Task brief: Copy nothing but the lines from the opening of the entries through the line that contains "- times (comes", exactly as written. Drop the pictures.

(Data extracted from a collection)

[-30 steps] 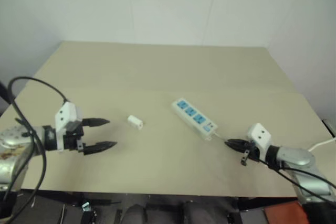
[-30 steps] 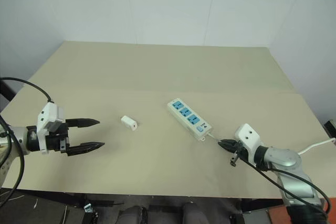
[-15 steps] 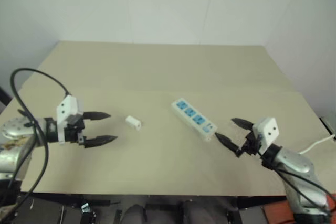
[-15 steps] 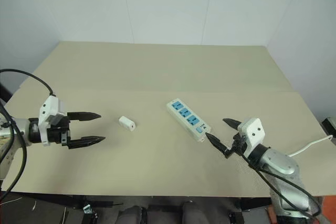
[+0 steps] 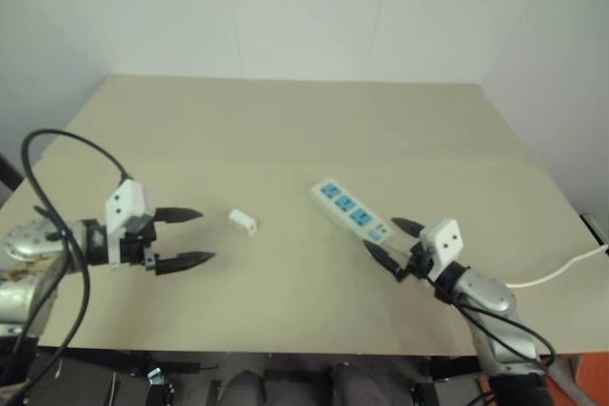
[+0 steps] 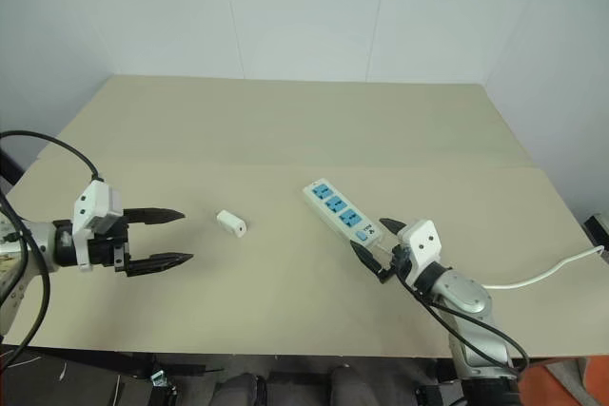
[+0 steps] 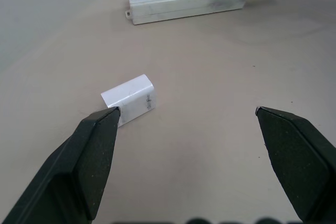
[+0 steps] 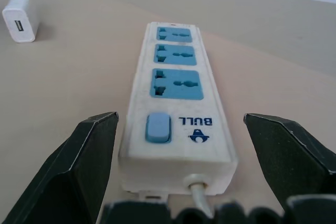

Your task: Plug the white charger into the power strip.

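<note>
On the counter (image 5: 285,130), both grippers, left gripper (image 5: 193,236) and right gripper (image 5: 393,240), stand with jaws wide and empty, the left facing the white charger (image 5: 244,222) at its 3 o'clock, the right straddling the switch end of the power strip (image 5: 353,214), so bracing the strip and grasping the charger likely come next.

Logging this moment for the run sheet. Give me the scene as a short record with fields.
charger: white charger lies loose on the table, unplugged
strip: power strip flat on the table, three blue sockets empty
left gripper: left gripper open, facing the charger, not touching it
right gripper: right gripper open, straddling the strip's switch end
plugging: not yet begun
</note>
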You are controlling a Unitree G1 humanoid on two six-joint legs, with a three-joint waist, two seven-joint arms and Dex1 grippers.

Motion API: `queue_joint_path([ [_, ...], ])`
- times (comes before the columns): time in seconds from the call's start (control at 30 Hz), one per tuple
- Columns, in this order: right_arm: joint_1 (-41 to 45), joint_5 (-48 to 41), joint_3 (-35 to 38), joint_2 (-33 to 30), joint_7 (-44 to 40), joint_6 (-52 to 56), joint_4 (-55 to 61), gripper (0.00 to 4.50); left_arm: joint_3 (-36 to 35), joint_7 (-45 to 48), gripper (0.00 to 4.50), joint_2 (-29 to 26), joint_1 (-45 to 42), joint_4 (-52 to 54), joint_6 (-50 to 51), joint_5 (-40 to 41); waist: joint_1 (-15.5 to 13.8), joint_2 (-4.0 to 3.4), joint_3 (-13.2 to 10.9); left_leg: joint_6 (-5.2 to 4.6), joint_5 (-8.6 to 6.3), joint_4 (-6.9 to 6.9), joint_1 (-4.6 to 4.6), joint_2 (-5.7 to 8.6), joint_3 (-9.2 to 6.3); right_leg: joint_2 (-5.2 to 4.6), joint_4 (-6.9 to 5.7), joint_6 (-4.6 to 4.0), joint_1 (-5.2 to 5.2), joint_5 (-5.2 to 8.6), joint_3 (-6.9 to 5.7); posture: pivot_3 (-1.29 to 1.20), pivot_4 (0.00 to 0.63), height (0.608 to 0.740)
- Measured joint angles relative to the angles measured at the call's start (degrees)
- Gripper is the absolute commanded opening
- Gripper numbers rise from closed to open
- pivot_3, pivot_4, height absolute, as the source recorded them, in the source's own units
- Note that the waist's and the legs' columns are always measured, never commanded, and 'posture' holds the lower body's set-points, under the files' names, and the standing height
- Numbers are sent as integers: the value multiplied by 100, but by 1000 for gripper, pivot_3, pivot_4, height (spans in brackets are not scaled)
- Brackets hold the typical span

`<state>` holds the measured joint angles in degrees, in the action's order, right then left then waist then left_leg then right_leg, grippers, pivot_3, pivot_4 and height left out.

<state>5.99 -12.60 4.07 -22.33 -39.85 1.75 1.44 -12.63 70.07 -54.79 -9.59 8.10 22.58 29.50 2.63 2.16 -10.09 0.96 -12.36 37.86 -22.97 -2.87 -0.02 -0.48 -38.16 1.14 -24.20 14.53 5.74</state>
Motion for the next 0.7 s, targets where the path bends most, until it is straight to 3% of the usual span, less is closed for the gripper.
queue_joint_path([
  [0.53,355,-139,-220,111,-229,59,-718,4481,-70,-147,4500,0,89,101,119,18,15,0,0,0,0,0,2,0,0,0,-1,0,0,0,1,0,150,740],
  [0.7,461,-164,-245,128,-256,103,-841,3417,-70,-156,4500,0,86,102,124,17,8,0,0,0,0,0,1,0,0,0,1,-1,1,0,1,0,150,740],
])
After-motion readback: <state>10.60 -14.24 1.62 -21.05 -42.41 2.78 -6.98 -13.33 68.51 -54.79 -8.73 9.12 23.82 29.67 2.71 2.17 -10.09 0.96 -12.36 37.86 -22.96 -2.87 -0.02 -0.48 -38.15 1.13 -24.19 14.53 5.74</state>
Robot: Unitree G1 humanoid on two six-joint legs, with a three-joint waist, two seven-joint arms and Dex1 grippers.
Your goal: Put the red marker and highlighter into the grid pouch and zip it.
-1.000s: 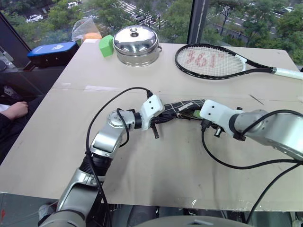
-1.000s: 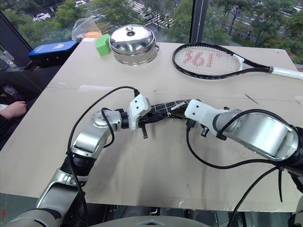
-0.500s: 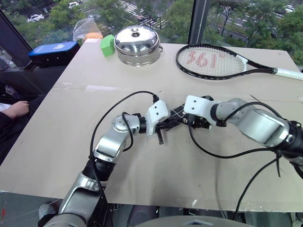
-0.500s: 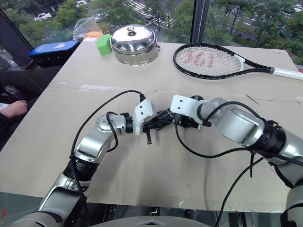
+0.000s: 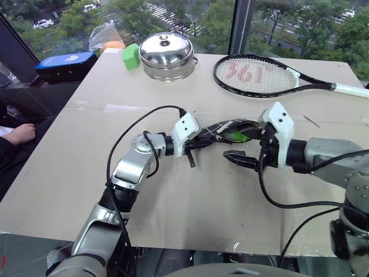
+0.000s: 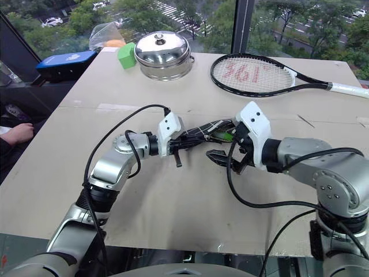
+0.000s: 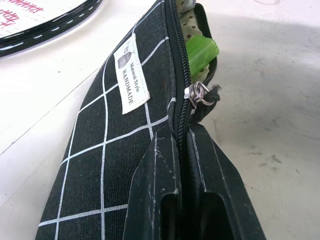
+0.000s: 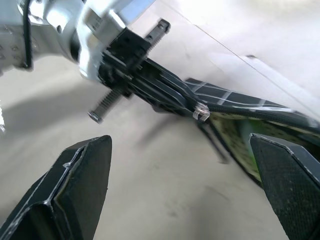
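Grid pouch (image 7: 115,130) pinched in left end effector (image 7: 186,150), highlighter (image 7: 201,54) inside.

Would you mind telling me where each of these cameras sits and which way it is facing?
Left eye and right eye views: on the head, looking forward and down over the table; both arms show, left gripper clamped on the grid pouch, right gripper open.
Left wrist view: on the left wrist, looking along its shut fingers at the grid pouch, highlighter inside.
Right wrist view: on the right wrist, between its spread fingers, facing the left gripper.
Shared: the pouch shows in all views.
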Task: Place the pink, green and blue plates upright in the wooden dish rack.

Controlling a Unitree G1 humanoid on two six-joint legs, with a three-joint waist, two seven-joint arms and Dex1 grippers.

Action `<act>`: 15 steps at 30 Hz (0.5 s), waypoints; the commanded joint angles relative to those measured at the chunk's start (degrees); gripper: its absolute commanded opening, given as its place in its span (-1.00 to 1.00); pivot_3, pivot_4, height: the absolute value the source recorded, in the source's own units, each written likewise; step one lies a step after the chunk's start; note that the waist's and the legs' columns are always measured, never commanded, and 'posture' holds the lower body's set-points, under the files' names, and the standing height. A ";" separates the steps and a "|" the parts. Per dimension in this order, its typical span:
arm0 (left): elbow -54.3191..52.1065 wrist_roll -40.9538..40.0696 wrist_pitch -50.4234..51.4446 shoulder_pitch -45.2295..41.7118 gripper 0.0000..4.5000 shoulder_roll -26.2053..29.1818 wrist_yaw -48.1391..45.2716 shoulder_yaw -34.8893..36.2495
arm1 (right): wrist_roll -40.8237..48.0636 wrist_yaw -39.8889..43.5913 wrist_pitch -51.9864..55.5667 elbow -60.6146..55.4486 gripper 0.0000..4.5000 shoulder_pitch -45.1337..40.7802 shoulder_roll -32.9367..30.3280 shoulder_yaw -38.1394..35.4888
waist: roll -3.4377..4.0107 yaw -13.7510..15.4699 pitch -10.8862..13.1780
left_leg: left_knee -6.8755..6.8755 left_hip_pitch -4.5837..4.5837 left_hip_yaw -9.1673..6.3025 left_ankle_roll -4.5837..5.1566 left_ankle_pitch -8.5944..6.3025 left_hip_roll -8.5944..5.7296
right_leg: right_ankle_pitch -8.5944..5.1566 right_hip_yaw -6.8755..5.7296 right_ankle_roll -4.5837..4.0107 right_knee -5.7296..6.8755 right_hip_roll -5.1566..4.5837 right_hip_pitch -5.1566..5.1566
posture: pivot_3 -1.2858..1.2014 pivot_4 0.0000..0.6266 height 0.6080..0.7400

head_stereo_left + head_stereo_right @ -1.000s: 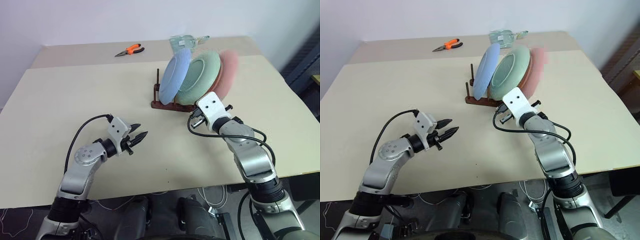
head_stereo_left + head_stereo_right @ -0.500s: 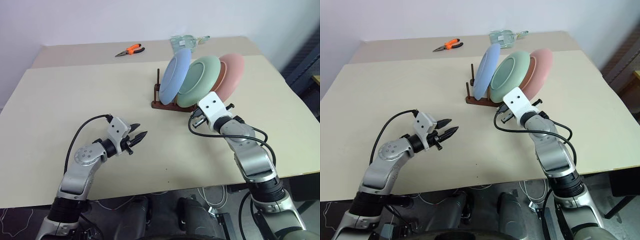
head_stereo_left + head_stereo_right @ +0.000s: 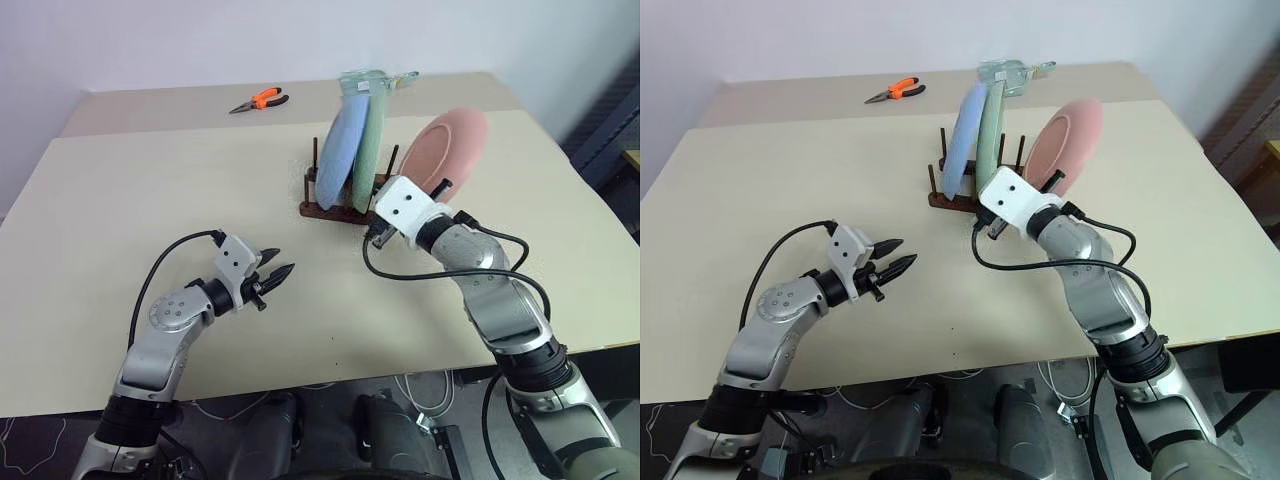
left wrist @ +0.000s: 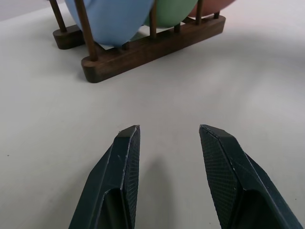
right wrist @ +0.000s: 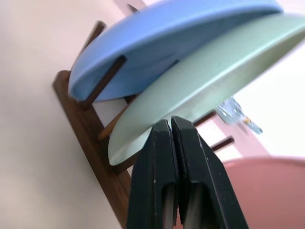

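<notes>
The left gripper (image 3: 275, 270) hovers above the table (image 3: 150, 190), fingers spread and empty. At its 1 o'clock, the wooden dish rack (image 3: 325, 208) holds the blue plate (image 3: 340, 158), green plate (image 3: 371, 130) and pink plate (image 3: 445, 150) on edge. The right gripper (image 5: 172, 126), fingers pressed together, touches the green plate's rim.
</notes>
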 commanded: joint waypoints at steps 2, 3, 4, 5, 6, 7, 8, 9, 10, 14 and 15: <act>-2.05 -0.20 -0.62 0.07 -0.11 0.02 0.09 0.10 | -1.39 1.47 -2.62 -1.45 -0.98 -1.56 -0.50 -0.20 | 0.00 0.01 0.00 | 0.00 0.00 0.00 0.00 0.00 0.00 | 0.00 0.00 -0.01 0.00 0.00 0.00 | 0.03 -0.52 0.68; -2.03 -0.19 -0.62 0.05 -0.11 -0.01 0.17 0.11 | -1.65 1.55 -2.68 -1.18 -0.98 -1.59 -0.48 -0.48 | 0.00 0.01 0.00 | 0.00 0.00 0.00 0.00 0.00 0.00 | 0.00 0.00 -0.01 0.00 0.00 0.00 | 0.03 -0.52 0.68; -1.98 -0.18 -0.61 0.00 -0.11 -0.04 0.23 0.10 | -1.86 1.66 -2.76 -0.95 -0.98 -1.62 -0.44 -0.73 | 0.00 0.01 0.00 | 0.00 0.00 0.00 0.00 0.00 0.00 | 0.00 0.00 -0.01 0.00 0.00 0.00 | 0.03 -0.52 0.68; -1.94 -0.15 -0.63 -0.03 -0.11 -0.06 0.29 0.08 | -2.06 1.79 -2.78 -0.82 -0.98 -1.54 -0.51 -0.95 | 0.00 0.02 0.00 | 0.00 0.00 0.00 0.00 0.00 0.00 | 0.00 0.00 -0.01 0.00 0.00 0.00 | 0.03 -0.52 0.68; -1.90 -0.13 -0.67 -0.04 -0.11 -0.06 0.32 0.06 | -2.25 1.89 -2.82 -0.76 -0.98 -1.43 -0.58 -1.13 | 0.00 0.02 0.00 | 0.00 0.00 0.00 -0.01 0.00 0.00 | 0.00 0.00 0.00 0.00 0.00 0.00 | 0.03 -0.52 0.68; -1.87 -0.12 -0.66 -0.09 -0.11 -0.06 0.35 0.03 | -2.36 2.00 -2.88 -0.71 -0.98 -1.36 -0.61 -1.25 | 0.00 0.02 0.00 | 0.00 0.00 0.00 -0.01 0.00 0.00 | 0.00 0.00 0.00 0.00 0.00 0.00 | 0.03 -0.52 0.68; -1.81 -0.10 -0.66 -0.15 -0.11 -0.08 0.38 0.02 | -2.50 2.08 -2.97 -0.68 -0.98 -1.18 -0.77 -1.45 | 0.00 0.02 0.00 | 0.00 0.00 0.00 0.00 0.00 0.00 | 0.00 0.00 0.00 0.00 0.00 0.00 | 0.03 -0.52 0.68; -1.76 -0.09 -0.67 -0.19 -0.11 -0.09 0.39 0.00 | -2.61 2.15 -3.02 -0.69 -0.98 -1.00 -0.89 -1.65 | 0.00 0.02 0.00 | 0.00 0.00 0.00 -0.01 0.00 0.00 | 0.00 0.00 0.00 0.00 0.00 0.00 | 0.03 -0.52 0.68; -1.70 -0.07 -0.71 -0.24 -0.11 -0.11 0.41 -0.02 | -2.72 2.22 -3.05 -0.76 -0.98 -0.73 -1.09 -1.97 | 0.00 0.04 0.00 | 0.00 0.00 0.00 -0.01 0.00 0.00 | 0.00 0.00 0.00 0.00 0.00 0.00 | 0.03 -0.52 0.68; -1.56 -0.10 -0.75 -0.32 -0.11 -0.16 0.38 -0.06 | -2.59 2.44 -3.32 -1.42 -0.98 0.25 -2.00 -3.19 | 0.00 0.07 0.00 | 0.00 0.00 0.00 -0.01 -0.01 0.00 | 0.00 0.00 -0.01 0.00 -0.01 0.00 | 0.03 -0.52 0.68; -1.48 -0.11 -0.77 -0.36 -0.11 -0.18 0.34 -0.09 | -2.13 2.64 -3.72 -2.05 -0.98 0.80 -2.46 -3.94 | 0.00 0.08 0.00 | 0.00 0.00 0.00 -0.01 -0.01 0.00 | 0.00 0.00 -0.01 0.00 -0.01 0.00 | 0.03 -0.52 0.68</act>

Task answer:
[-30 steps] 
[-30 steps] 
[-15 steps] 
[-15 steps] 
[+0 steps] 
[+0 steps] 
[+0 steps] 
[+0 steps] 

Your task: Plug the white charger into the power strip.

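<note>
On the counter (image 5: 285,130), both grippers, left gripper (image 5: 193,236) and right gripper (image 5: 393,240), stand with jaws wide and empty, the left facing the white charger (image 5: 244,222) at its 3 o'clock, the right straddling the switch end of the power strip (image 5: 353,214), so bracing the strip and grasping the charger likely come next.

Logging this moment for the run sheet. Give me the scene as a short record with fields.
charger: white charger lies loose on the table, unplugged
strip: power strip flat on the table, three blue sockets empty
left gripper: left gripper open, facing the charger, not touching it
right gripper: right gripper open, straddling the strip's switch end
plugging: not yet begun
</note>
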You are controlling a Unitree G1 humanoid on two six-joint legs, with a three-joint waist, two seven-joint arms and Dex1 grippers.

Motion API: `queue_joint_path([ [_, ...], ])`
- times (comes before the columns): time in seconds from the call's start (control at 30 Hz), one per tuple

Nothing further is required by the exercise.